Bravant les dangers Krystyna transporte des armes. Elle se forme au service sanitaire et en 1943, elle travaille comme infirmière à l'hôpital du district de Włodawa. En tant qu'infirmière, elle formera des filles aux services sanitaires pour la résistance. 

Ses poèmes comme "Polska" (Pologne), "Modlitwa" ( Prière) , "Wiersz o Tobruku" (Verset pour Tobrouk) connaissent une grande popularité chez les résistants. 

En 1943 le journal clandestin "Bądź gotów" (Sois prêts) publie "Hej, chłopcy, bagnet na broń!" qui deviendra l'hymne des réseaux Baszta. 

Sa première anthologie, "Pieśni Podziemne" ( Chants Clandestins) est éditée et distribuée sous le manteau en 1944. Cette même année, elle part pour Cracovie où elle réside jusqu'en juillet. De retour à Varsovie, elle rejoint le bataillon "Jeleń" sous le commandement du sous-lieutenant Karol Wróblewski.

L'insurrection se prépare et le 1er août 1944 à 17 heures, c'est "Godzina W" (l'Heure V comme Varsovie) les insurgés se lancent à l'assaut de l'occupant allemand. 
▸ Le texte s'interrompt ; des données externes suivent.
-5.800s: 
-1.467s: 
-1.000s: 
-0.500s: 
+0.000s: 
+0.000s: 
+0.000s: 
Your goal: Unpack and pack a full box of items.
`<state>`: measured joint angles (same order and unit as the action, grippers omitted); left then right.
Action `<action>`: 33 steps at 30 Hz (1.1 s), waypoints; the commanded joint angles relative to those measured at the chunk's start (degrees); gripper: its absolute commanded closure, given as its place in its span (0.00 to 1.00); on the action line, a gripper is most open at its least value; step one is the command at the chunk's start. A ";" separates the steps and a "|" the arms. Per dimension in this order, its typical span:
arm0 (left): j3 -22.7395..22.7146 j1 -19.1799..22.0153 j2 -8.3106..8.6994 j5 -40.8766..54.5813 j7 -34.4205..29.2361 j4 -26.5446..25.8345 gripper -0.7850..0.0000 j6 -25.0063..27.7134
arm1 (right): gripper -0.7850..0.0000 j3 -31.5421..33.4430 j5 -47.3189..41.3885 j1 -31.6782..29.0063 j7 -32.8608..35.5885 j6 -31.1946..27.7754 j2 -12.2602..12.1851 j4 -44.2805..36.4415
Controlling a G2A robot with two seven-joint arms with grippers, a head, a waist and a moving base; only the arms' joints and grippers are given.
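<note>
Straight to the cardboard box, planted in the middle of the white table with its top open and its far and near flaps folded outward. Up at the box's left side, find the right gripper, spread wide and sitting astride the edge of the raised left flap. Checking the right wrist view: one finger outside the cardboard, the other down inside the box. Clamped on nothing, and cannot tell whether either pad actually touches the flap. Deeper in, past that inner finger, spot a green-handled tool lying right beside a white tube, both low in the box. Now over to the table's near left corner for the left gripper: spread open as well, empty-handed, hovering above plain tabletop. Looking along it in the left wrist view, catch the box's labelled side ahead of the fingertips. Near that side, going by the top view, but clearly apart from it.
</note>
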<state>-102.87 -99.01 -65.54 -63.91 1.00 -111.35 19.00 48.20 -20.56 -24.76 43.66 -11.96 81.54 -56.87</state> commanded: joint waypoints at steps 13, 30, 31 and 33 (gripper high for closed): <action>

Krystyna et ses compagnons foncent sur la Maison de la Presse la rédaction et les imprimeries du journal " Nowy Kurier Warszawski" ( Nouveau Courrier de Varsovie) dans le quartier de Polna. La bataille fait rage, les combats sont âpres, les balles fusent et la mitraille ce fait entendre. Un ami tombe, il est blessé ! Krystyna cours pour le mettre à l'abri et à ce moment précis, 3 balles la touchent au thorax, elle s'effondre sur place. Elle et son ami sont transférés à l'hôpital des insurgés au 34 de la rue Polna. 

Les balles ont atteint les organes vitaux, les souffrances sont atroces et le 2 août au matin la sirène pousse son dernier chant. Krystyna rejoint les anges. Elle est enterrée dans le jardin d'une maison proche de l'hôpital.

Le 10 octobre 1944, la résistance polonaise fera éditer "Śpiewnik" ( Recueil de chants) une anthologie pour lui rendre hommage et galvaniser les Polonais. 

Après la guerre, son corps a été exhumé et transféré au cimetière de Służewo. Sur sa tombe, est gravé le premier couplet de la chanson "Hej, chłopcy, bagnet na broń!"

À titre posthume, elle est décorée de la Krzyż Walecznych ( Croix de la Valeur), de la Krzyż Armii Krajowej ( Croix de la Résistance), de la Medal Wojska ( Médaille de Guerre) et de la Złoty Krzyż Zasługi z Mieczami ( Croix d'or du Mérite avec Épée).

Deux recueils de poèmes de Krahelska sont publiés après guerre, "Smutna rzeka" (Triste rivière ) et "Wiersze" (Poèmes). 

Dans toute la Pologne, de nombreux hommages lui ont été rendus.

Une école et un rond-point portent son nom à Varsovie.

Son nom est donné à une distinction honorifique : Odznaka Honorowa im. Krystyny Krahelskiej - Pamięci Powstania Warszawskiego ( Insigne honorifique de Krystyna Krahelska - En mémoire de l'insurrection de Varsovie)

Krystyna Krahelska inspirera de nombreux artistes polonais tel que Aga Zaryan ou Halina Mlynkova.

C'était l'histoire de Krystyna Krahelska, un modèle de courage. 

L'histoire d'une femme d'honneur, 

La vie d'une naïade slave, d'une nymphe patriote.

L'histoire d'une valeureuse guerrière. 

C'était l'histoire de Krystyna Krahelska la sirène de l'insurrection de Varsovie.